→ **Exercise details**: A faithful copy of all the data is the goal; omit the pictures.

→ **Exercise data**:
== Segment start ==
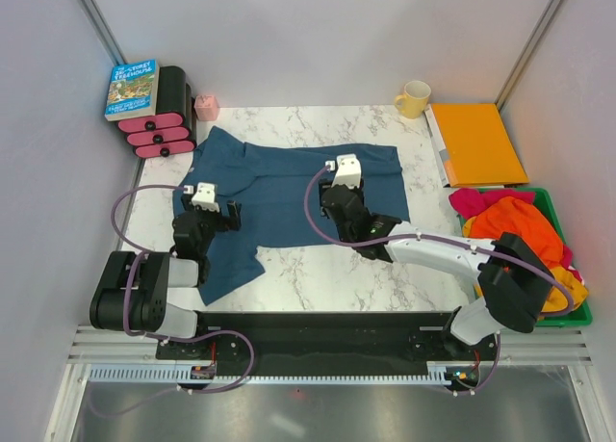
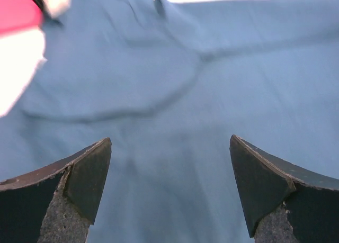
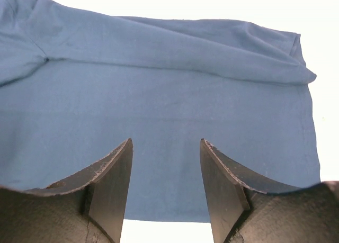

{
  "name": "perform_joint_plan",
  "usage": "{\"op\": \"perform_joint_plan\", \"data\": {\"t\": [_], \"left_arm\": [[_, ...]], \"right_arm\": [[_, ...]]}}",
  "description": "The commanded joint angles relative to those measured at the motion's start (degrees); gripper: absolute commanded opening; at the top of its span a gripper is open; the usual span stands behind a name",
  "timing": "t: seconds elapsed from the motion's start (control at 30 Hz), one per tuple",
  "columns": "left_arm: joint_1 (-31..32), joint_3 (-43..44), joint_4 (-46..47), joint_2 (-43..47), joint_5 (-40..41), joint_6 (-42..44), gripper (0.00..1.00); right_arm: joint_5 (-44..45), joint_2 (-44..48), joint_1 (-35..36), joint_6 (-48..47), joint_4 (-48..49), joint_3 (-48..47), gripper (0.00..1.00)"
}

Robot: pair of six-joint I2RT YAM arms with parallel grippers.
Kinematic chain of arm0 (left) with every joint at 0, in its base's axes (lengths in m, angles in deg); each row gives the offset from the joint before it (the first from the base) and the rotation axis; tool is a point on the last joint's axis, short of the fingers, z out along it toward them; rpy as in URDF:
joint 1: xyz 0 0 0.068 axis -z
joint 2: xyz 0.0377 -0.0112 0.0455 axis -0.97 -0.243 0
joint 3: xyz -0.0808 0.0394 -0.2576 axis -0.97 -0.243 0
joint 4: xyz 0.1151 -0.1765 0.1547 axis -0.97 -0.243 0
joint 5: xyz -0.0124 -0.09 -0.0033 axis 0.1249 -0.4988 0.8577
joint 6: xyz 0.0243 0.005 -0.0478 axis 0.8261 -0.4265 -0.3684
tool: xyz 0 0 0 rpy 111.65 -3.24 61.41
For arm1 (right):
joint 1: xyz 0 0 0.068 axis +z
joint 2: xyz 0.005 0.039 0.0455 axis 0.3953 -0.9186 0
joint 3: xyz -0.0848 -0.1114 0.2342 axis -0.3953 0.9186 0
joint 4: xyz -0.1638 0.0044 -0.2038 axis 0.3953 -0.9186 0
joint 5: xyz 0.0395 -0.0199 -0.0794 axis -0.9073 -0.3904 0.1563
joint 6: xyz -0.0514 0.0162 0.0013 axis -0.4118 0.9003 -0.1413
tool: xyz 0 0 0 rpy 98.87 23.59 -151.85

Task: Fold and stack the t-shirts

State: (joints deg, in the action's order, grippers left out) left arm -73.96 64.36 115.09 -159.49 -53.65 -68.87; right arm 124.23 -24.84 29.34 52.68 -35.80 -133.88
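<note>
A dusty teal-blue t-shirt lies spread flat on the marble table, with one part trailing toward the near left. My left gripper hangs over the shirt's left side; in the left wrist view my left gripper stands wide open above the blue cloth, nothing between its fingers. My right gripper is over the shirt's middle right; in the right wrist view my right gripper is open just above the shirt near its hem. More t-shirts, orange and magenta-pink, are heaped in the bin.
A green bin holds the heap at the right edge. Behind it lies a flat orange folder, with a yellow mug beside it. At the back left stand a book, black-and-pink cylinders and a small pink cup.
</note>
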Motion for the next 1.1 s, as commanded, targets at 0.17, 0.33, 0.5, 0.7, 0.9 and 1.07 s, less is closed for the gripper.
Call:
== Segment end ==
→ **Expected answer**:
{
  "name": "perform_joint_plan",
  "usage": "{\"op\": \"perform_joint_plan\", \"data\": {\"t\": [_], \"left_arm\": [[_, ...]], \"right_arm\": [[_, ...]]}}",
  "description": "The commanded joint angles relative to those measured at the motion's start (degrees); gripper: absolute commanded opening; at the top of its span a gripper is open; the usual span stands behind a name",
  "timing": "t: seconds elapsed from the motion's start (control at 30 Hz), one per tuple",
  "columns": "left_arm: joint_1 (-31..32), joint_3 (-43..44), joint_4 (-46..47), joint_2 (-43..47), joint_5 (-40..41), joint_6 (-42..44), gripper (0.00..1.00); right_arm: joint_5 (-44..45), joint_2 (-44..48), joint_1 (-35..36), joint_6 (-48..47), joint_4 (-48..49), joint_3 (-48..47), gripper (0.00..1.00)"
}

Robot: pair of six-joint I2RT YAM arms with parallel grippers.
Kinematic chain of arm0 (left) with every joint at 0, in its base's axes (lengths in m, angles in deg); each row gives the offset from the joint before it (the first from the base) and the rotation axis; tool is a point on the last joint's axis, short of the fingers, z out along it toward them; rpy as in URDF:
joint 1: xyz 0 0 0.068 axis -z
joint 2: xyz 0.0377 -0.0112 0.0455 axis -0.97 -0.243 0
joint 3: xyz -0.0808 0.0394 -0.2576 axis -0.97 -0.243 0
joint 4: xyz 0.1151 -0.1765 0.1547 axis -0.97 -0.243 0
joint 5: xyz -0.0124 -0.09 -0.0033 axis 0.1249 -0.4988 0.8577
joint 6: xyz 0.0243 0.005 -0.0478 axis 0.8261 -0.4265 -0.3684
tool: xyz 0 0 0 rpy 111.65 -3.24 61.41
For arm1 (right):
joint 1: xyz 0 0 0.068 axis +z
joint 2: xyz 0.005 0.039 0.0455 axis 0.3953 -0.9186 0
joint 3: xyz -0.0848 -0.1114 0.2342 axis -0.3953 0.9186 0
joint 4: xyz -0.1638 0.0044 -0.2038 axis 0.3953 -0.9186 0
joint 5: xyz 0.0395 -0.0199 -0.0794 axis -0.9073 -0.3904 0.1563
joint 6: xyz -0.0514 0.0162 0.0013 axis -0.4118 0.9003 -0.1413
tool: xyz 0 0 0 rpy 98.87 23.59 -151.85

Task: Fold and stack the t-shirts

State: (joints deg, in the action's order, grippers left out) left arm -73.96 64.36 115.09 -159.49 -53.65 -68.87; right arm 124.23 -24.84 29.34 52.68 -35.80 -133.88
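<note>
A dusty teal-blue t-shirt lies spread flat on the marble table, with one part trailing toward the near left. My left gripper hangs over the shirt's left side; in the left wrist view my left gripper stands wide open above the blue cloth, nothing between its fingers. My right gripper is over the shirt's middle right; in the right wrist view my right gripper is open just above the shirt near its hem. More t-shirts, orange and magenta-pink, are heaped in the bin.
A green bin holds the heap at the right edge. Behind it lies a flat orange folder, with a yellow mug beside it. At the back left stand a book, black-and-pink cylinders and a small pink cup.
</note>
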Motion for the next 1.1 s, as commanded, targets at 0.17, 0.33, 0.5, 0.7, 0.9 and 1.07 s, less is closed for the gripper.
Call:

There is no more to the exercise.